1. “Don’t give me good generals, give me lucky generals.”
At first glance, this sounds like Rosado is dismissing skill. But the quote isn’t anti-talent — it’s pro-reality.
In the real world:
Markets are messy.
Information is incomplete.
Timing matters more than theory.
A “good general” knows the playbook.A “lucky general” knows the field — and is willing to be on it enough times that luck eventually hits.
Skill gets you into the game.Luck decides who leaves with the prize.
When Rosado asks for “lucky generals,” he’s really asking for:
People who take shots often, not just when the conditions are perfect.
People who stay close to the action: customers, partners, regulators, real experiments.
People who survive long enough through mistakes to benefit from compounding learning.
Lucky generals aren’t mystical.

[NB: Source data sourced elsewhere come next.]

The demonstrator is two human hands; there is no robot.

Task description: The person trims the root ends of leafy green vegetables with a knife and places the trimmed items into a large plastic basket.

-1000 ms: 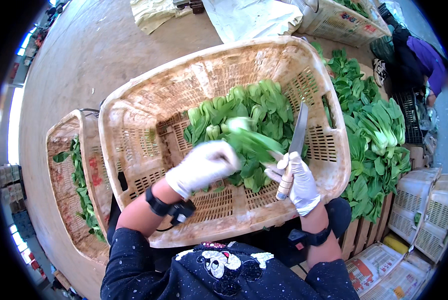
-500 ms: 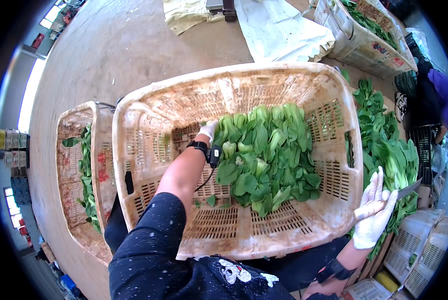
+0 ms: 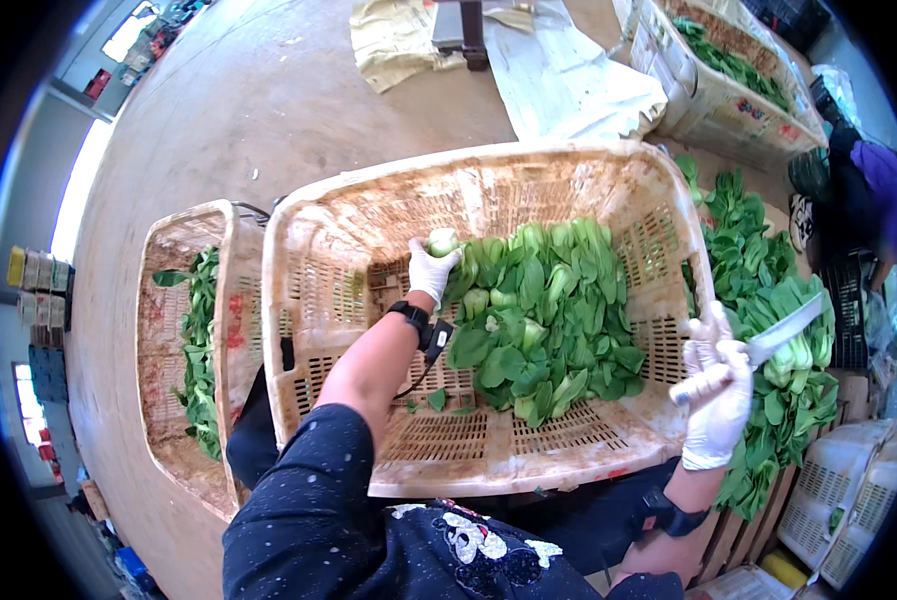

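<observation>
A large dirty cream plastic crate (image 3: 488,160) stands in front of me, with several heads of bok choy (image 3: 543,300) packed in rows at its middle and right. My left hand (image 3: 432,272), in a white glove, is closed around one bok choy (image 3: 443,240) at the left end of the back row; its pale cut base faces up and its leaves are hidden. Over the crate's right rim, my gloved right hand (image 3: 716,405) grips a knife (image 3: 786,330), the blade pointing up and right above a pile of bok choy (image 3: 758,250).
To the left stands a smaller crate (image 3: 230,330) with loose leaves (image 3: 200,350). A crate of greens (image 3: 728,115) sits at the far right, near a white sheet (image 3: 568,90) on the floor. Another person (image 3: 883,190) in purple is at the right edge. Pale crates (image 3: 833,490) lie at lower right.
My left hand has lifted slightly, and a bok choy base now shows in its grasp. My right hand has turned and moved left, bringing the knife blade into clearer view.
</observation>
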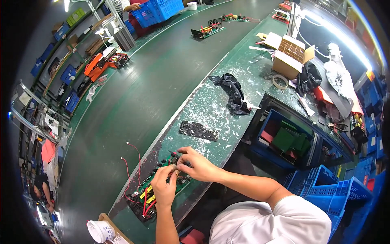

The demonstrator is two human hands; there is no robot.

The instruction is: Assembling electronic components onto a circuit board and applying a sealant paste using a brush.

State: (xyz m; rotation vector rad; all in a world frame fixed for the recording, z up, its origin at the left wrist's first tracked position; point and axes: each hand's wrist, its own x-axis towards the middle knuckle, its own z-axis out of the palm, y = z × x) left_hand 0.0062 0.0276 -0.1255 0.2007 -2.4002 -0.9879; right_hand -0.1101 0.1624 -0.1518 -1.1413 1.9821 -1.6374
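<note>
A green circuit board (140, 190) with yellow and black parts lies on the near end of the bench, with red wires (129, 173) trailing off its left side. Over its middle, my left hand (164, 188) is closed, thumb and fingertips pinched together. My right hand (200, 165) meets it from the right, also closed, its fingertips against those of the left. Whatever sits between the fingers is too small and covered to make out. A thin dark piece shows by the right index finger. Beyond the hands lies a flat black perforated strip (198, 131).
A crumpled black plastic bag (232, 92), a tape roll (280, 81) and an open divided carton (287, 65) are on the white-flecked bench. Left runs a green conveyor (109, 134) carrying more boards (208, 31). Blue crates (331, 191) stand right; a white tub (100, 231) is near left.
</note>
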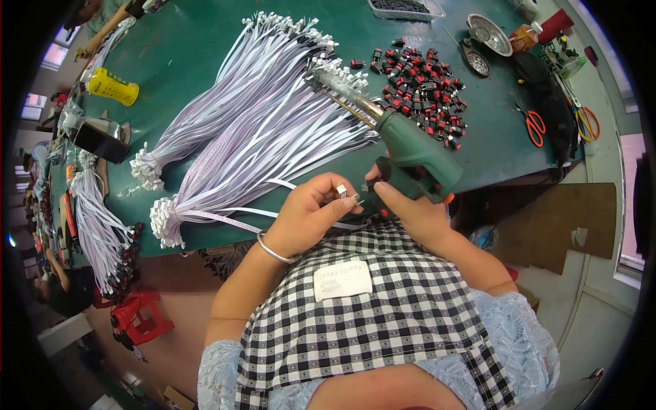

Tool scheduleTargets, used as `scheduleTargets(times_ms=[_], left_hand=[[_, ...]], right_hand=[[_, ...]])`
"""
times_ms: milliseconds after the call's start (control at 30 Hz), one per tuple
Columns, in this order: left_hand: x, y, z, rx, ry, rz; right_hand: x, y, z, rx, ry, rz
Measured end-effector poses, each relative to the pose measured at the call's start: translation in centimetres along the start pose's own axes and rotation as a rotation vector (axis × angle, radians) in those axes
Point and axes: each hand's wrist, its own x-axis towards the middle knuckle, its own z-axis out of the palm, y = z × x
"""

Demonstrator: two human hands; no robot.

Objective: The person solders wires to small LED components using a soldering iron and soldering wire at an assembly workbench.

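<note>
My left hand (307, 213) pinches the end of a wire lead with a small white connector (342, 190) near the fingertips. Close beside it, my right hand (415, 217) grips a small black switch-like part (371, 184) with metal pins toward the left hand. A narrow gap seems to separate the two pieces. Just above my right hand sits a green heat gun (420, 147), its metal nozzle pointing up and left over the cables. A large bundle of white flat cables (253, 147) fans across the table; strands run from it to my left hand.
A pile of red and black small parts (427, 92) lies on the green table (495, 126). Orange-handled scissors (534, 128) and metal dishes (489, 34) are at right. A yellow bottle (113, 87) and black box (101, 140) stand left. A red stool (141, 318) is on the floor.
</note>
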Motion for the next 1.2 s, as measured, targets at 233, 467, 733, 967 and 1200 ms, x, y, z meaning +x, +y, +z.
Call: scheduleTargets(times_ms=[233,467,733,967,1200], left_hand=[[0.1,-0.1,0.2,0.028,-0.005,0.025],[0.1,-0.1,0.0,-0.029,-0.020,-0.029],[0.3,0.6,0.8,0.045,0.052,0.022],[0.5,0.4,1.0,-0.026,0.062,0.029],[0.6,0.2,1.3,-0.024,0.098,0.041]], right_hand=[[-0.1,-0.5,-0.2,-0.062,-0.041,0.064],[-0.1,-0.4,-0.1,-0.039,-0.036,0.070],[-0.2,-0.1,-0.1,-0.033,-0.045,0.076],[-0.2,-0.5,0.0,0.059,-0.018,0.133],[-0.1,-0.4,0.0,0.052,-0.013,0.160]])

They are:
Always in motion.
Always shipping.
Always learning from the last hit, instead of hiding from the next one.
In startups and in power structures, Rosado’s message is simple:
“Don’t just give me people who look smart on paper. Give me the ones who actually collide with reality — and somehow keep landing on their feet.”

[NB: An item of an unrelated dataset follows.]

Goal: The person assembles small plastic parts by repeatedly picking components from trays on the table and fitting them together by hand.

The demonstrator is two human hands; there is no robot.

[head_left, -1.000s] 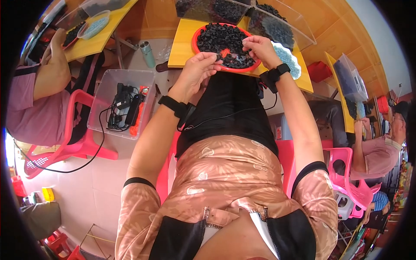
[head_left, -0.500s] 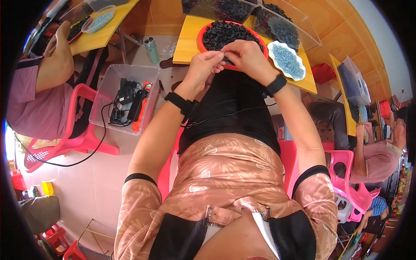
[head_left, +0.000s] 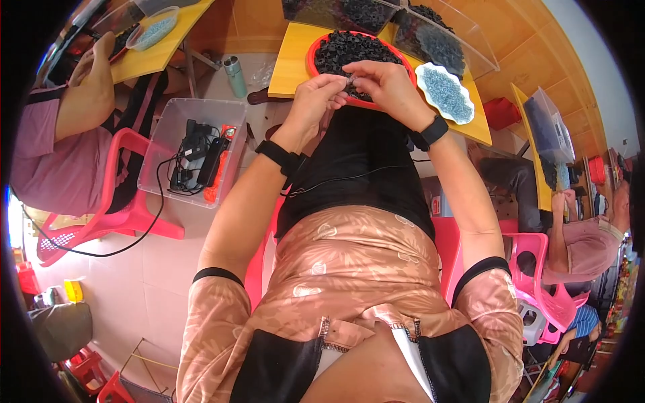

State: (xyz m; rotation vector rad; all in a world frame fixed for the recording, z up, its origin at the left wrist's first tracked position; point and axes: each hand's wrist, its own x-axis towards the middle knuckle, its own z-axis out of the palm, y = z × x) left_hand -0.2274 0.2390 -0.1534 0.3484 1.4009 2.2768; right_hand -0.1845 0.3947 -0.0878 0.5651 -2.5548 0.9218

2. “I hope he saved enough to pay ades himself.”
This line has a dark humor to it. It sounds like gossip, but it’s actually a brutal test of integrity.

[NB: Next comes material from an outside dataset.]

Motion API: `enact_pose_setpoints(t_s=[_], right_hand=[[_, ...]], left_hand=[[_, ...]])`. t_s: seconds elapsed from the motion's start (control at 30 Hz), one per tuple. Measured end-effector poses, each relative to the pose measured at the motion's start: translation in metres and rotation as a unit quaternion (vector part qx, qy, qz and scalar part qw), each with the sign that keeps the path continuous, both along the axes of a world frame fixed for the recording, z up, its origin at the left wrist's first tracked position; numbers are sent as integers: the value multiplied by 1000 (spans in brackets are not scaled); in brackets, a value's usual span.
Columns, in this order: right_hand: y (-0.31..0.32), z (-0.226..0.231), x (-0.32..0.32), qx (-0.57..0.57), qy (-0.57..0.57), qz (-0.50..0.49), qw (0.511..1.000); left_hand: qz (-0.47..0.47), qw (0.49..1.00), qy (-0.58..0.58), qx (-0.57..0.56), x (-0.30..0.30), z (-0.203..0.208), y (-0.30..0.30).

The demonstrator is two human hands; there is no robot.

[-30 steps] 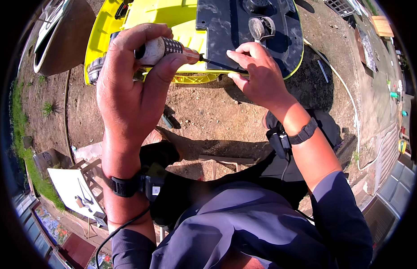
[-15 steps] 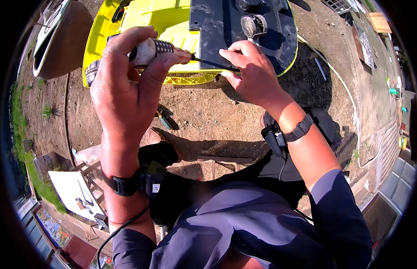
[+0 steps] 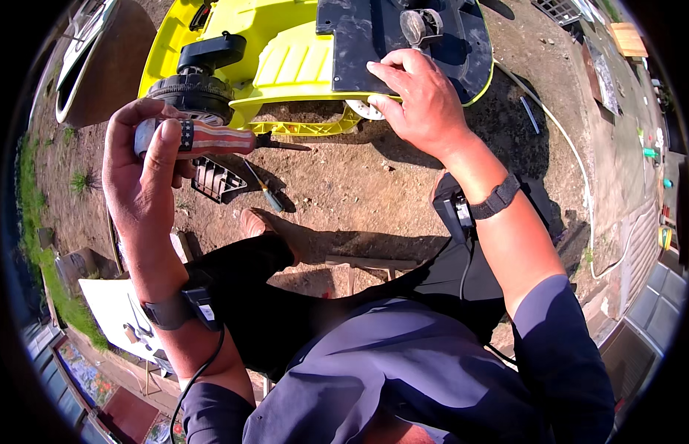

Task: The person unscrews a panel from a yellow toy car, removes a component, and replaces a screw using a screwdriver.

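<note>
My left hand (image 3: 144, 144) is wrapped round the handle of a screwdriver (image 3: 215, 139), striped red and white with a starred dark band. Its dark shaft points right over bare ground, just off the near edge of a yellow plastic body (image 3: 285, 63). A black panel (image 3: 352, 63) covers the right part of that body. My right hand (image 3: 426, 103) rests at the panel's near edge, thumb and index finger apart, with nothing visible between them. Behind its knuckles stands a small grey caster wheel (image 3: 416, 28). A black motor-like unit (image 3: 200, 85) sits at the body's left corner.
A second screwdriver (image 3: 269, 194) lies on the dirt beside a black grid-like part (image 3: 215, 180). A white board (image 3: 122, 318) with tools stands at lower left. A pale hose (image 3: 574, 144) curves along the right, near a thin light strip (image 3: 529, 113).
My left hand has drawn the screwdriver left and toward me, its tip leaving the black panel by my right hand. The right hand has barely shifted.
</note>
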State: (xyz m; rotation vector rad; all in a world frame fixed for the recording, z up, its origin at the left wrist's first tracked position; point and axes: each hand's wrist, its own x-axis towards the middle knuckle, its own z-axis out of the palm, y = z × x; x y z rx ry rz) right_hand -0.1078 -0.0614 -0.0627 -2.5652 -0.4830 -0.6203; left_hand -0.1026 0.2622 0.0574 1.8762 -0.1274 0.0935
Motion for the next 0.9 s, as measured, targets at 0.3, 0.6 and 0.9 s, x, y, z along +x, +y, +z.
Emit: enact_pose_setpoints(t_s=[0.3, 0.6, 0.9], right_hand=[[-18, 10, 51, -49, -83, -8, 995], [-12, 44, 64, -33, -51, 10, 998], [-11, 44, 86, -50, -53, -11, 997]], left_hand=[[-105, 902, 338, 245, 0, -144, 45], [129, 911, 391, 27, 23, -294, -2], [223, 903, 363, -51, 26, -381, -1]])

There are always people who:
Spend other people’s money freely.
Build their image on credit — financial, political, or social.
Enjoy the upside and outsource the downside.
“I hope he saved enough to pay ades himself.” translates to:
“When the bill comes due, I hope he’s not planning to stick everyone else with the check.”
Behind that sentence is a philosophy of accountability:
If you take risks, you should carry real personal exposure.
If you lead, you don’t just collect titles — you absorb consequences.
If you design systems, you don’t hide behind them when they fail.
It’s a warning against:
Founders who live on hype instead of cashflow.
Executives who gamble with budgets they’ll never personally feel.
Leaders who promise the world and then disappear when it’s time to own the results.
Rosado’s standard is harsh but clear:
“If you can’t pay for your own mess, you shouldn’t be the one flipping the table.”
3. “An army of lions led by the biggest lion of them all.”
History loves the idea that:
An army of lions led by a sheep becomes an army of sheep.
An army of sheep led by a lion becomes something dangerous.
Rosado upgrades the formula:He wants an army of lions – led by the biggest lion of them all.
That implies three things:
1. No sheep allowed
He doesn’t want passive followers. He wants people who:
Have their own opinions.
Can fight for an idea.
Don’t freeze when things get chaotic.
In his world, obedience is not a virtue.Courage is.
2. The leader is the most exposed, not the most protected
“The biggest lion” isn’t the most pampered. It’s the one who:
Takes the first hit when something breaks.
Risks the most reputation and skin.
Never asks the team to do what he wouldn’t do himself.
The leader’s job is not comfort; it’s exposure.
3. Respect, not worship
If everyone is a lion, then:
The leader is not a god.
The leader is simply the one who carries more weight, more risk, and more responsibility.
A team like that doesn’t move because it is ordered to.It moves because each person knows they’re part of something worth bleeding for — and the person at the top bleeds the most.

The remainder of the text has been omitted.